§ Required action
Work out how many lines in the data below contain "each", and state that count with nothing added.

§ Data section
---------------

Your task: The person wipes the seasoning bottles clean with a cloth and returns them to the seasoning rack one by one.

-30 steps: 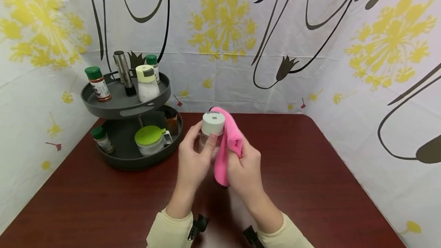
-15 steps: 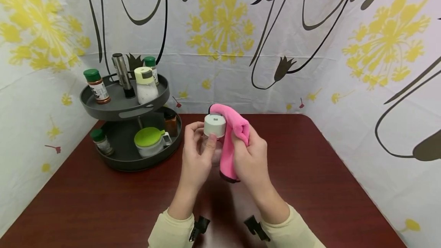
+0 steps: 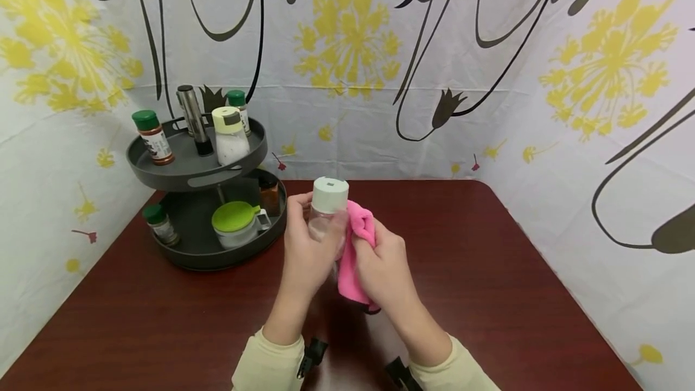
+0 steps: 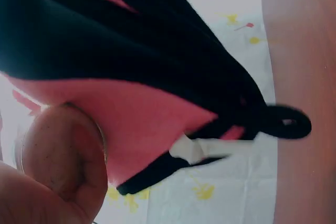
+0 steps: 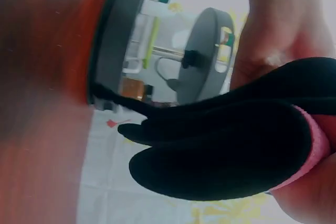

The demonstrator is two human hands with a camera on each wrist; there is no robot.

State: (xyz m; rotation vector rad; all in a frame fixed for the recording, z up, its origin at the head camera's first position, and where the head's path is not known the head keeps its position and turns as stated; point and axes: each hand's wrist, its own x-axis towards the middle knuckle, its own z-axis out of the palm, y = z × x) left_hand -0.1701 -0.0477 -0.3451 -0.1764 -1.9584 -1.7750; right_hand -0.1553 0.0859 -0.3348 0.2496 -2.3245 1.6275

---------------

§ Written solution
2